Of the lines in the data below, write out exactly those from the one holding "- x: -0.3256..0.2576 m" through the one holding "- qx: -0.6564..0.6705", both included.
· · · · · · ·
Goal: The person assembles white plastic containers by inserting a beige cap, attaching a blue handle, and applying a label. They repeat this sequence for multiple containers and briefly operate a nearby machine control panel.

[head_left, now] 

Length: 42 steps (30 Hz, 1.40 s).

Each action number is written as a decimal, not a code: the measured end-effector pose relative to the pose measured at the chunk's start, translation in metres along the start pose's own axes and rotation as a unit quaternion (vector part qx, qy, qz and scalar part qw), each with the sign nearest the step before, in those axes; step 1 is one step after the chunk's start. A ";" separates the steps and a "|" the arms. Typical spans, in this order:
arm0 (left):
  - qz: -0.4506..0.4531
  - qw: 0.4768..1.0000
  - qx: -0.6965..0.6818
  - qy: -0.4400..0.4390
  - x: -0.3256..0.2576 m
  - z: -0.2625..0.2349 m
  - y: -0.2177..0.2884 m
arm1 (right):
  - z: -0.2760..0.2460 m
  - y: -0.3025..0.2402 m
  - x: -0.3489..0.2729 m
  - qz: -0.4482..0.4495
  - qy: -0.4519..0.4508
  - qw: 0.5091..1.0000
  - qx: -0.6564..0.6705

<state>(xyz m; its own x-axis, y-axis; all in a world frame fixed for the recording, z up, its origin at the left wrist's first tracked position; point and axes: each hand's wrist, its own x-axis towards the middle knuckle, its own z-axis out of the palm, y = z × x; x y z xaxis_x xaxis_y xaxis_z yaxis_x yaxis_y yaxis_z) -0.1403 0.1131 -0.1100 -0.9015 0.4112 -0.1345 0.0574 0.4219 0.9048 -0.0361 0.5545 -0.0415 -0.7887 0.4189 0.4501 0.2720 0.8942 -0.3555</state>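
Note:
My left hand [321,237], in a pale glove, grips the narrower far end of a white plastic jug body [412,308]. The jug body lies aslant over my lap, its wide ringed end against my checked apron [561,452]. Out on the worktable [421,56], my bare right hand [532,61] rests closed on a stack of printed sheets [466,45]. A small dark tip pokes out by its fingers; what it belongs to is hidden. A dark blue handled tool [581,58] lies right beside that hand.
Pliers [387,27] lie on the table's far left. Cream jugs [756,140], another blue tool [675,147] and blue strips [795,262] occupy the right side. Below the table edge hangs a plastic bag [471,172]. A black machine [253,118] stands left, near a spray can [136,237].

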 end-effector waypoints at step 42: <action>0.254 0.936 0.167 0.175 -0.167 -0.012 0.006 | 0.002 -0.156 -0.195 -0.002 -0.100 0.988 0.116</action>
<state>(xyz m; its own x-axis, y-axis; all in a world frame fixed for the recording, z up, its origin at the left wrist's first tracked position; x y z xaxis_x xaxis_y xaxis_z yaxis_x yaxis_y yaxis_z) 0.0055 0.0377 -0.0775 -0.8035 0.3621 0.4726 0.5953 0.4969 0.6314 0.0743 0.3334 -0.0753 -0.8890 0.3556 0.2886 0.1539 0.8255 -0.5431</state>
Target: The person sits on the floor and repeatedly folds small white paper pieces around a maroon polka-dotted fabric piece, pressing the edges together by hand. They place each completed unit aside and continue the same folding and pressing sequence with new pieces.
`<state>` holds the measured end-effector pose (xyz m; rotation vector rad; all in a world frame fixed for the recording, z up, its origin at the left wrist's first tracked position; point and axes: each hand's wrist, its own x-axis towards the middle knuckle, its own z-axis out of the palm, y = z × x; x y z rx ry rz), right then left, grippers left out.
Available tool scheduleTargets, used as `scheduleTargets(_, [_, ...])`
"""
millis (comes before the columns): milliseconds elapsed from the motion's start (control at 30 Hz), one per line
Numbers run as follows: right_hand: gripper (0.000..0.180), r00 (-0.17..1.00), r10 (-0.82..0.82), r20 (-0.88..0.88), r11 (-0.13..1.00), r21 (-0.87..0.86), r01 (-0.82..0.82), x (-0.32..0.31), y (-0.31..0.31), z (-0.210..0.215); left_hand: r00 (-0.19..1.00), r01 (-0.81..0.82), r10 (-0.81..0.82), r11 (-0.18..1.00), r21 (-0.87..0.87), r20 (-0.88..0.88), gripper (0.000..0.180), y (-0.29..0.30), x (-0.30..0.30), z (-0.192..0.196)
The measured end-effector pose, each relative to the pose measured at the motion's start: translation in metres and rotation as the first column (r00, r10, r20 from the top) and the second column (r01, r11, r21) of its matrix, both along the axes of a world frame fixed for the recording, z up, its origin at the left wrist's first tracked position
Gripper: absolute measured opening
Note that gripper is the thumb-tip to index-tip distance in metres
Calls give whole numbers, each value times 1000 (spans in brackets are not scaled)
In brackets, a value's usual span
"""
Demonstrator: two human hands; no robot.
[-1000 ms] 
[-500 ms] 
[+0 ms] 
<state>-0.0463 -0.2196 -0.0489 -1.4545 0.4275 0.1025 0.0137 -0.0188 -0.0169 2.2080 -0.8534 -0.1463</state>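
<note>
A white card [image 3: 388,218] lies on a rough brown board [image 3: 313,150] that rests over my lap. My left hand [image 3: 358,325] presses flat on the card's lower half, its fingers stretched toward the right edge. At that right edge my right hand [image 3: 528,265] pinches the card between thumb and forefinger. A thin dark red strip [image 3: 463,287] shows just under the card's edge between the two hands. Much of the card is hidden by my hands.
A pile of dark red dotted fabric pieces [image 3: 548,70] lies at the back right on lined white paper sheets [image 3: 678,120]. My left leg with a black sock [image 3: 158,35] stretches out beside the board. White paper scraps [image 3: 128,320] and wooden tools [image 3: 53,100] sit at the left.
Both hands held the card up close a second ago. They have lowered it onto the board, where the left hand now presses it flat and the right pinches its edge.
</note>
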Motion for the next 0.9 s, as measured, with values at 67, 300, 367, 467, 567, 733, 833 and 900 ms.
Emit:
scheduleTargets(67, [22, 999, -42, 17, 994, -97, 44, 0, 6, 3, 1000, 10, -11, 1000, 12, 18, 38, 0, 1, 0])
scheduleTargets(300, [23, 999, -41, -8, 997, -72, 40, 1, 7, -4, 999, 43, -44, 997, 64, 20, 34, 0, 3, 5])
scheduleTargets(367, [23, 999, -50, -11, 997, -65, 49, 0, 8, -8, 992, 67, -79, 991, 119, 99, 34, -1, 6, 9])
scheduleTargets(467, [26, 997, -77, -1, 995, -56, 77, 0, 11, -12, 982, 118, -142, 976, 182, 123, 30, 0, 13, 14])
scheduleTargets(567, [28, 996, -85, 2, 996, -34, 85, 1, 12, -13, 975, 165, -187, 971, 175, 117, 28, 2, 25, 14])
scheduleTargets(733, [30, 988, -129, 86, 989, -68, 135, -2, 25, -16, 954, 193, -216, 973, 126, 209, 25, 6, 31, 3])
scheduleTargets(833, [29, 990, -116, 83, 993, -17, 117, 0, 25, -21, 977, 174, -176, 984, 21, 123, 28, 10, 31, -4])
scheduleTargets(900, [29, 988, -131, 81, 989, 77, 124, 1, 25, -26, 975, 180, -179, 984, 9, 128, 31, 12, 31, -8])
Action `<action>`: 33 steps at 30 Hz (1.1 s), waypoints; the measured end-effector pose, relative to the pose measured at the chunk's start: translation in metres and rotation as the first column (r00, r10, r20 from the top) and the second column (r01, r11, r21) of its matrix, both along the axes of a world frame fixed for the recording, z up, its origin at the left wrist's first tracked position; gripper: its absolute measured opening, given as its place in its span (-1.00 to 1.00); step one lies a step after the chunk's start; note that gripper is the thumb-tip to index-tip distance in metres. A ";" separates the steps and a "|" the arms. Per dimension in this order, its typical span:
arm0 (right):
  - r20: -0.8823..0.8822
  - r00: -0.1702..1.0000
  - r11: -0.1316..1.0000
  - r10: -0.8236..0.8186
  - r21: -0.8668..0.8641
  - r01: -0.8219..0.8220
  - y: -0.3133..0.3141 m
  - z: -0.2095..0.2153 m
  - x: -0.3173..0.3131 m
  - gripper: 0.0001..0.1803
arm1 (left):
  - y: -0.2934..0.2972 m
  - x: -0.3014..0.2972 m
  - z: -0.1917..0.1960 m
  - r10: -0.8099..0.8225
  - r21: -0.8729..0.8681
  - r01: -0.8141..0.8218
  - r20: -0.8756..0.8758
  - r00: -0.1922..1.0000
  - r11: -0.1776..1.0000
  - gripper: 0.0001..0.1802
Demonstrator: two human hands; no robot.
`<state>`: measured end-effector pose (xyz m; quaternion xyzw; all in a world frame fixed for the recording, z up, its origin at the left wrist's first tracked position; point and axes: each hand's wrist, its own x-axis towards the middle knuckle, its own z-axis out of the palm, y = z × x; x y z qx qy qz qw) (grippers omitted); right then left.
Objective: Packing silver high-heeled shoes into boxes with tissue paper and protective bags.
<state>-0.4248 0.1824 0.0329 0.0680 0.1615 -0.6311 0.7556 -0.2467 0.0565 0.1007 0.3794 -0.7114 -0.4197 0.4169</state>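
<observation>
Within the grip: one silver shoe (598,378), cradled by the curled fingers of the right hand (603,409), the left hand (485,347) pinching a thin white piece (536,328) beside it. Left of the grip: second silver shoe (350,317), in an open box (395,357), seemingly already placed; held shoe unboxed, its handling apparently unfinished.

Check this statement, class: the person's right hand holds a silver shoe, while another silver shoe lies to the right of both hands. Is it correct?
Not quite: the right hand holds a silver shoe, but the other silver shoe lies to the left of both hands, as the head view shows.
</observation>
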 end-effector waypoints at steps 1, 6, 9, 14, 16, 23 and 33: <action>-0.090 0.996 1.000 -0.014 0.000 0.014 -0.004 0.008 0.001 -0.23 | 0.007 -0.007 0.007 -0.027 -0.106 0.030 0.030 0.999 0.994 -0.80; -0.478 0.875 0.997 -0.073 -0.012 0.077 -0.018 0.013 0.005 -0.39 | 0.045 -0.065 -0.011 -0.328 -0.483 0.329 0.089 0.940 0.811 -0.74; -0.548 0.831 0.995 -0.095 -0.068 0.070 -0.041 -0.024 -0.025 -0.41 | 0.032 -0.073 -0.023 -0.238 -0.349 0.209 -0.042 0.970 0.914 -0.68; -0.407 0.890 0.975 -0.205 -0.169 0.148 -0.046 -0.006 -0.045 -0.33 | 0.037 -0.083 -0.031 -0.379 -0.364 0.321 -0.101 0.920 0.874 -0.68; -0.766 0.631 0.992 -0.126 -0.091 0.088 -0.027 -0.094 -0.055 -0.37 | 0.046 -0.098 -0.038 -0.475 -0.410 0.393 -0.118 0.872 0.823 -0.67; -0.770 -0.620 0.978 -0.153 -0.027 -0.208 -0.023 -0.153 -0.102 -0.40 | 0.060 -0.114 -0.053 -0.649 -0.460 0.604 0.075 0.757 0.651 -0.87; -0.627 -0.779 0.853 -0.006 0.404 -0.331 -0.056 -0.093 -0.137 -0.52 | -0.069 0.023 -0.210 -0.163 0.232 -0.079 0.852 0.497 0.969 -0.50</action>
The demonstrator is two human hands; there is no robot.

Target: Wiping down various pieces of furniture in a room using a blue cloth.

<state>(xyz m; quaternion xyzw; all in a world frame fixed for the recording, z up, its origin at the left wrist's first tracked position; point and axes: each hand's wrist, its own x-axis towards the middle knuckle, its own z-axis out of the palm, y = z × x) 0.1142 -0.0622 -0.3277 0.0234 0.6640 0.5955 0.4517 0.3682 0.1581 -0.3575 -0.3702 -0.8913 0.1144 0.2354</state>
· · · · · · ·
▸ **SOLUTION FOR THIS PROBLEM**
  - x: -0.3256..0.2576 m
  - z: -0.2625..0.2349 m
  - y: -0.2177..0.2884 m
arm1 (right):
  - z: -0.2760..0.2460 m
  - y: -0.3025..0.2402 m
  - x: -0.3489..0.2729 m
  - qz: -0.4482..0.4495
  - qy: -0.4519..0.4508
  - qw: 0.5091..1.0000
  - qx: -0.6564..0.6705

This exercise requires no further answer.